Developed as a critique of modernist theories of nationalism, ethnosymbolism emphasizes historical roots of nations in drawing on ethnic symbols, myths, values and traditions inherited from earlier ages. Like the modernists, and in contrast to primordialists, ethnosymbolist scholars agree nationalism is a distinctly modern phenomena.

The term was first used as "ethno-symbolist approach" in an article by Daniele Conversi, Smith's former student at the London School of Economics. However, Conversi was slightly critical, arguing: "if we focus exclusively on the power of the past and its symbols, we miss two other key features of nationalism: first, its relationship with political power, and particularly with the state; second, its crucial border-generating function".

John A. Armstrong, Anthony D. Smith and John Hutchinson are commonly regarded as key theorists of ethnosymbolism.

== Important theorists ==

=== John A. Armstrong ===
Armstrong's contribution to ethnosymbolism is his “myth-symbol complexes” in Nations before Nationalism (1982), which was the first to underline the significance of la longue durée, according to Anthony D. Smith. Armstrong believes that ethnic consciousness can far back in ancient civilisations such as Egypt, and that nationalism is merely "the final stage of a larger cycle of ethnic consciousness reaching back to the earliest forms of collective organization". Therefore, similar to the longue durée of Annales School, formation of ethnic identity should be examined across a timespan of many centuries.

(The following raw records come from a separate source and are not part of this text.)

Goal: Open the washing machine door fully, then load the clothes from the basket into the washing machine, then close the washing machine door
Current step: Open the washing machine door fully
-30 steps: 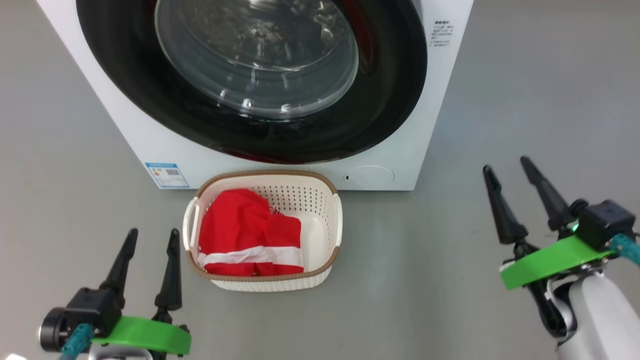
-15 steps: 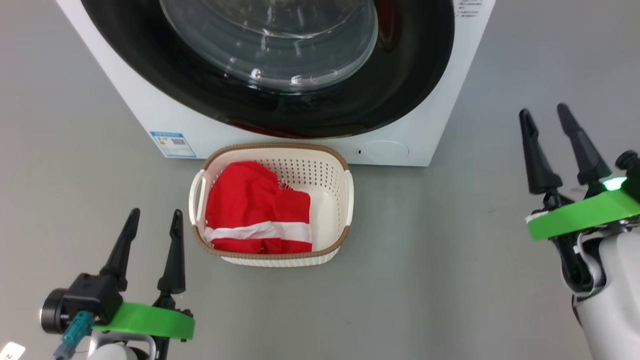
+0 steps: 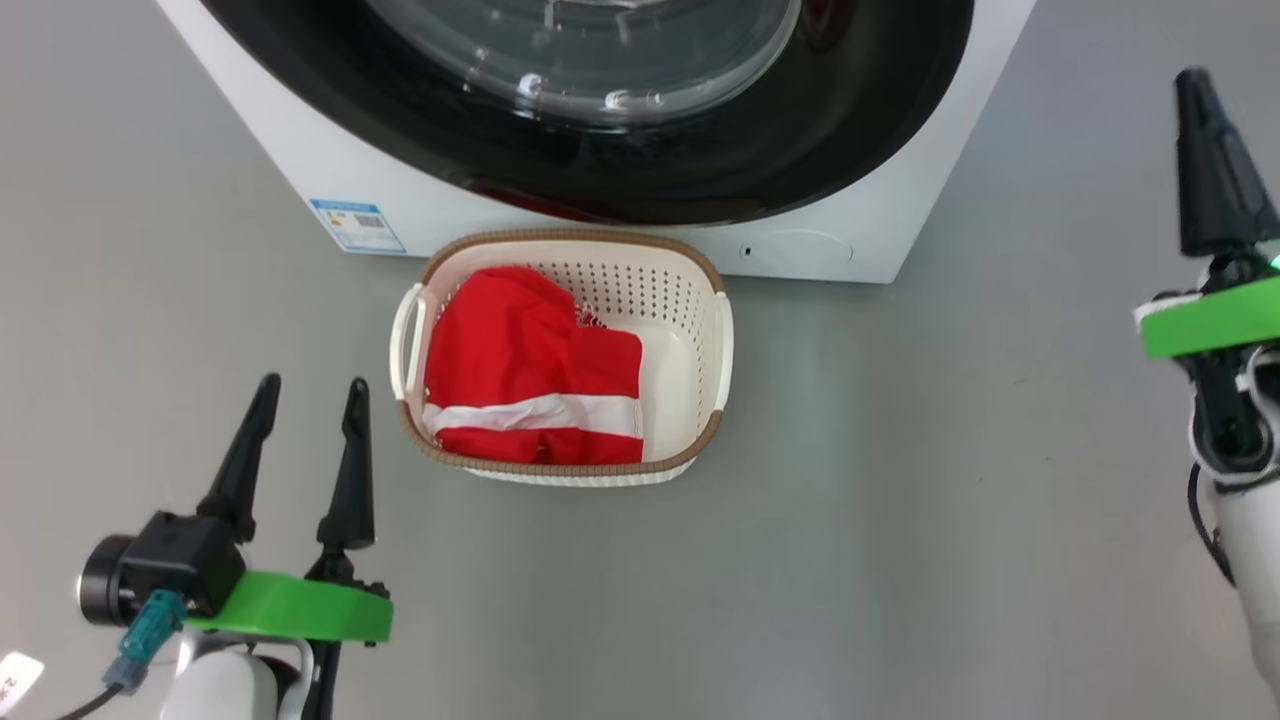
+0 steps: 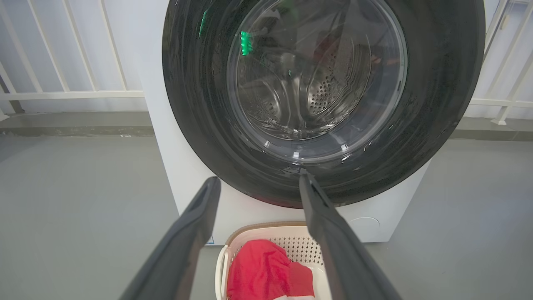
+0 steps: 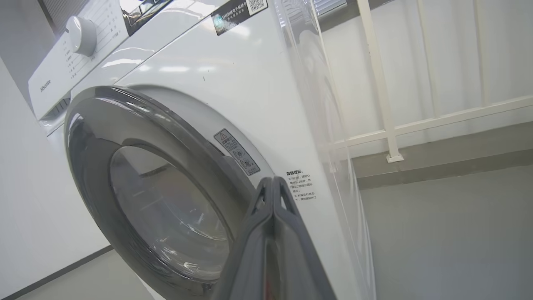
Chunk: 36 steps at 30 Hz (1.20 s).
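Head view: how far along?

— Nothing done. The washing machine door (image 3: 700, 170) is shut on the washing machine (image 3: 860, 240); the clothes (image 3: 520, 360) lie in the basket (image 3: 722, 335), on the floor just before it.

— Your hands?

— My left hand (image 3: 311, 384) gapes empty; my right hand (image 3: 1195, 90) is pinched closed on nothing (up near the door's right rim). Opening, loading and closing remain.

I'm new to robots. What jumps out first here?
The bright red clothes with a white stripe catch the eye first, lying in the cream basket on the grey floor before the washing machine. Above looms the glossy black washing machine door with its glass window. The left gripper stands open at lower left; the right gripper, far right, is shut.
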Tool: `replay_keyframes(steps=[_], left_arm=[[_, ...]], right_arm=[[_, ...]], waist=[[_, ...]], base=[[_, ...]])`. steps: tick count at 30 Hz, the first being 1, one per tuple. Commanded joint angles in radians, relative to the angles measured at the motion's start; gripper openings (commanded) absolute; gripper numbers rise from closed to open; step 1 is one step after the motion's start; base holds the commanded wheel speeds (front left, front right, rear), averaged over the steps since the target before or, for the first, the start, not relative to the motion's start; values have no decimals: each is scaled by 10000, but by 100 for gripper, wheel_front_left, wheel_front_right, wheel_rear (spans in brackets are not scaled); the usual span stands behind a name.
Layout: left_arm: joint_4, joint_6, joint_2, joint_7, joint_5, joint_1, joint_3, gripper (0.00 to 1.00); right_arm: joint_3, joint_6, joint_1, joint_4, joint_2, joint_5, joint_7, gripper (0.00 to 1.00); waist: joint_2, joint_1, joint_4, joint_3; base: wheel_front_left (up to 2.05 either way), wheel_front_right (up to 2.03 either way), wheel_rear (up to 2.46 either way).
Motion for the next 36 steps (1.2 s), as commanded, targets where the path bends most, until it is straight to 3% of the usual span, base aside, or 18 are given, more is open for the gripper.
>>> replay_keyframes(steps=[1,11,22,30,36], left_arm=[[-327,-29,174,-122,-37,-367,277,100],[-463,-29,142,-122,-74,-568,214,100],[-680,-29,83,-122,-79,-952,228,100],[-652,-29,54,-122,-115,-1050,220,100],[-623,-29,45,-122,-194,-1092,220,100]], right_arm=[[224,16,-314,-80,-193,631,-47,0],[835,16,-1447,671,-852,3280,387,0],[1298,16,-3277,1426,-1593,5700,2116,0],[1085,16,-4232,2231,-1545,7565,3527,0],[1129,16,-4746,2658,-1588,8219,4508,0]], waist=[[-1,0,111,216],[-1,0,275,731],[-1,0,538,1509],[-1,0,760,1686],[-1,0,923,1749]], base=[[0,0,0],[0,0,0],[0,0,0],[0,0,0],[0,0,0]])
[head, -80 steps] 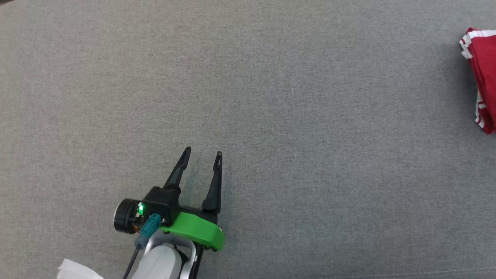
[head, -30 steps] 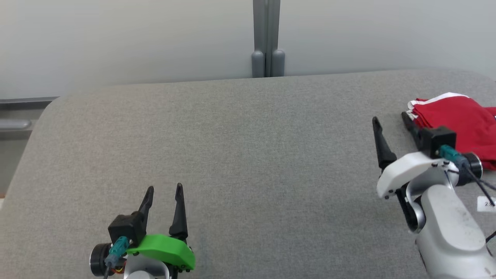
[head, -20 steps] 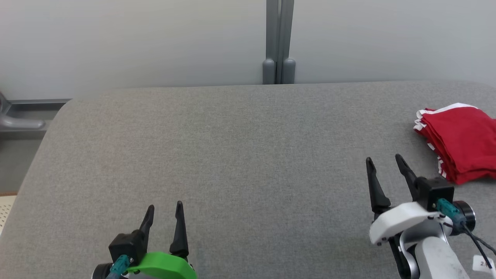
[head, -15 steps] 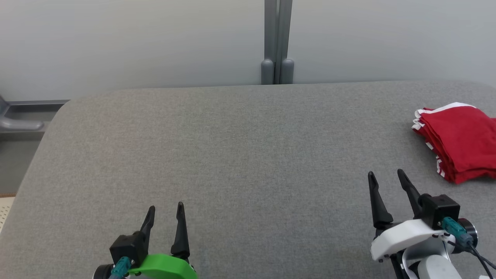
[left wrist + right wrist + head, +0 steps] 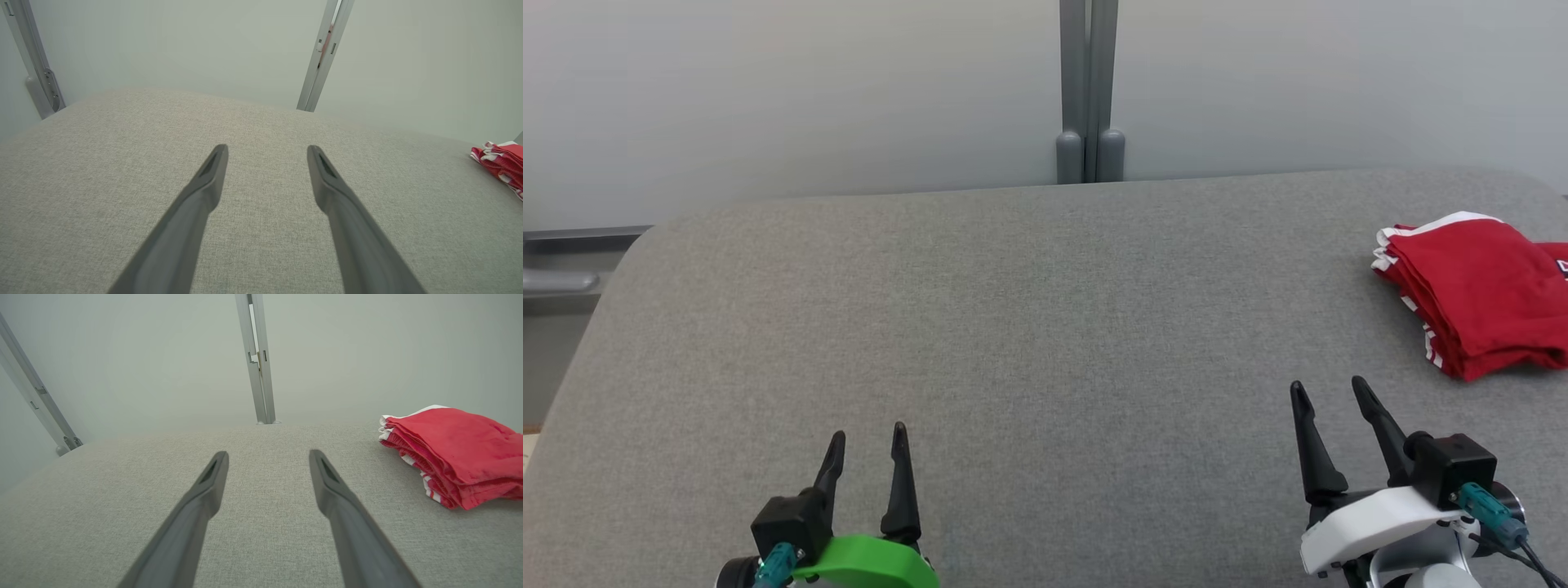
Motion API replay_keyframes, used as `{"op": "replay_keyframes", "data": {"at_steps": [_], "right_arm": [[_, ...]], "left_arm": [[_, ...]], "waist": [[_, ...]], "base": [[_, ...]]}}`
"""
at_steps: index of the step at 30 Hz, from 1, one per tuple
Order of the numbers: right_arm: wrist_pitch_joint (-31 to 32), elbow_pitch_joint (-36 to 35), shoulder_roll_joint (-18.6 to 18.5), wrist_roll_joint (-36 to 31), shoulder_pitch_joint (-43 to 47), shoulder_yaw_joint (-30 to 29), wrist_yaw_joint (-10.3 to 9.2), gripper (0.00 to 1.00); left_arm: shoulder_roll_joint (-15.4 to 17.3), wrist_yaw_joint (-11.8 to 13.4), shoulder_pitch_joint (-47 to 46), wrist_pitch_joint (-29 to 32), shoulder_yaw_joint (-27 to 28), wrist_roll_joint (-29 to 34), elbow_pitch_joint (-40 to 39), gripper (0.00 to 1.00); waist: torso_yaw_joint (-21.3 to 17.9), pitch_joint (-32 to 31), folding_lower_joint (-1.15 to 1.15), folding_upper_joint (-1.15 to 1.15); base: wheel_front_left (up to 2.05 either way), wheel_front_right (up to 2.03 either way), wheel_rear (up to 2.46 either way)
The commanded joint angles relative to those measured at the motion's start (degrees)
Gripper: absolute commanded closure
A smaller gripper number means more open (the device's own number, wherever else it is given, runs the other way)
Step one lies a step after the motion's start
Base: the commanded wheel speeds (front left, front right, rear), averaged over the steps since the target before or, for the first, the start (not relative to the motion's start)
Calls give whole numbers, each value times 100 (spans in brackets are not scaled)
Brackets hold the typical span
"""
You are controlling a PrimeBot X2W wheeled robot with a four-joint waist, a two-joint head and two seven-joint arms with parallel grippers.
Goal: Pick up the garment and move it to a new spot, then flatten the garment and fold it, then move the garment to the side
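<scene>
The garment (image 5: 1478,294) is red with white trim, folded into a stack at the far right of the grey padded table (image 5: 1045,327). It also lies to the right in the right wrist view (image 5: 457,453) and at the right edge in the left wrist view (image 5: 502,163). My right gripper (image 5: 1330,392) is open with nothing in it, near the front edge, below and left of the garment and apart from it. At the lower left my left gripper (image 5: 867,439) stands open too, nothing between its fingers.
A pale wall panel with a grey upright post (image 5: 1088,90) stands behind the table's far edge. The table's rounded left corner (image 5: 637,245) drops off toward a grey rail. Bare grey fabric spreads between the two grippers.
The head camera rose from a close look down to a wider view, then shifted slightly. My right gripper drew back from beside the garment toward the front edge. The garment stays folded.
</scene>
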Motion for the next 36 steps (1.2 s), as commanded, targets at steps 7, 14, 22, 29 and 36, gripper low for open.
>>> {"op": "replay_keyframes", "data": {"at_steps": [7, 14, 22, 29, 36], "right_arm": [[47, -94, -6, -20, 119, -76, -9, 0], [63, -108, -6, 30, 124, -93, -9, 0], [46, -95, -6, 45, 119, -81, -9, 0], [66, 126, 23, 155, 152, -76, 1, 100], [185, 177, -12, 960, 56, -114, 0, 100]], "left_arm": [[-10, -14, 86, -19, 37, 62, 68, 0], [-9, -22, 56, -19, 52, 61, 87, 0], [-10, -32, 62, -19, 69, 62, 60, 0], [-2, -57, 30, 65, 44, -114, 266, 100], [-13, -189, -31, 261, 260, -762, 231, 100]], "waist": [[11, -2, 0, 0], [30, 13, 0, 0], [24, 13, 0, 0], [20, 15, 0, 0], [16, 30, 0, 0]], "base": [[0, 0, 0], [0, 0, 0], [0, 0, 0], [0, 0, 0], [0, 0, 0]]}}
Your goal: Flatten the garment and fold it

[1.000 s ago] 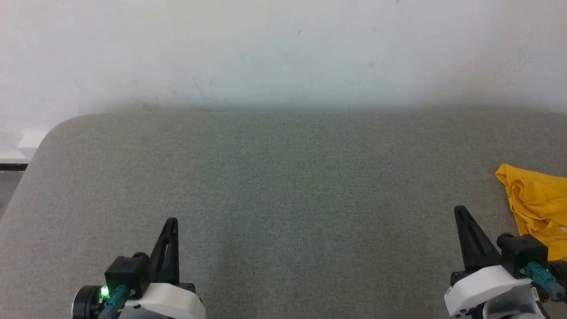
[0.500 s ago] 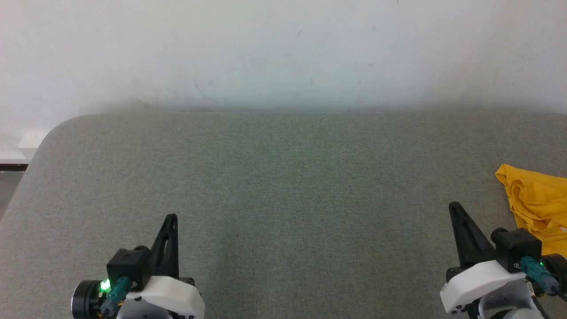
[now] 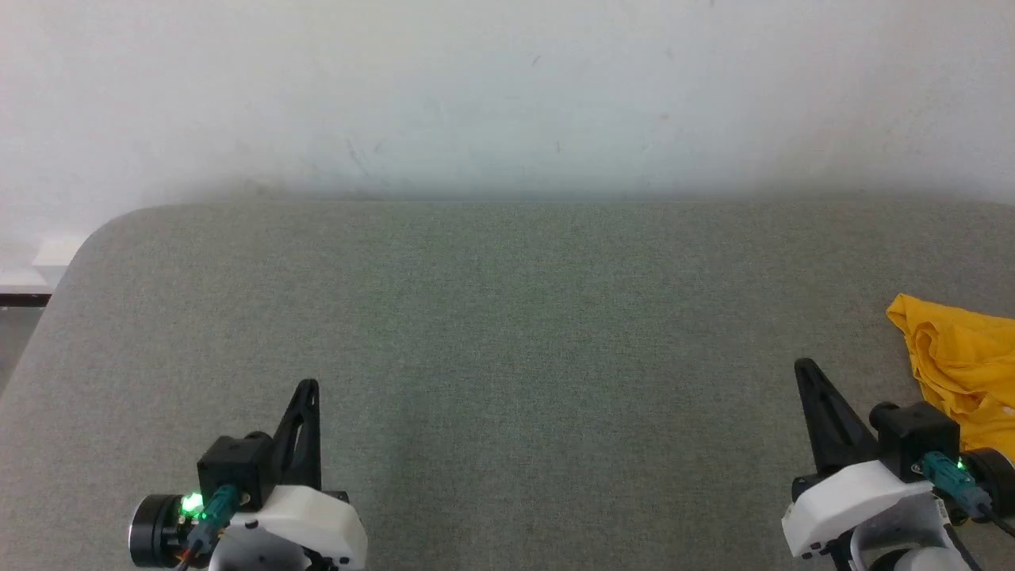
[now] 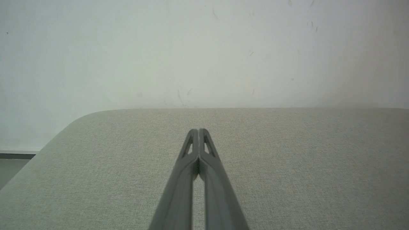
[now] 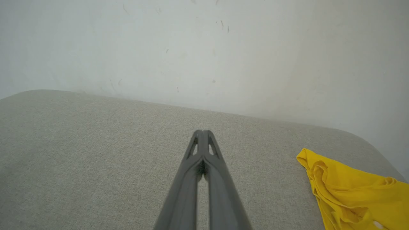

Drawing on the work of Fredrik Barth, Armstrong argues that "groups tend to define themselves not by reference to their own characteristics but by exclusion, that is, by comparison to 'strangers. In other words, the character of a group is never fixed, and in accordance with group member's individual perceptions the boundaries of identities vary. Armstrong contrasts this to modern nationalist thought, which "has sought permanent "essences" of national character instead of recognizing the fundamental but shifting significance of boundaries for human identity". Despite these pursuits, Armstrong maintains that, historically, "persistent group identity did not ordinarily constitute the overriding legitimization of polity formation".

Nonetheless, for Armstrong, "myth, symbol, communication and cluster of associated attitudinal factors are usually more persistent than purely material factors", indicating his emphasis on the persistence of symbolic boundary mechanisms. He specified and analysed several factors that ensure such persistence.

The first such factor, also the most general one, is ways of life and the experiences associated with them. There are two fundamentally different ways of life: the nomadic and the sedentary. The second factor is religion, exemplified by Christianity and Islam, both of which gave birth to different civilizations and myths/symbols. The third factor is city formation, whose effect upon ethnic identification requires examination of a host of factors ranging from the impact of town planning to the unifying of centrifugal effects of various legal codes, especially the Lübeck and Magdeburg law. The fourth factor is the role of imperial polities in maintaining myth-symbol complexes across dispersed geographical spaces. The final factor is language. Uniquely, Armstrong concludes that "the significance of language for ethnic identity is highly contingent" in the pre-modern era. Its significance relied on political and religious force and allegiances for centuries.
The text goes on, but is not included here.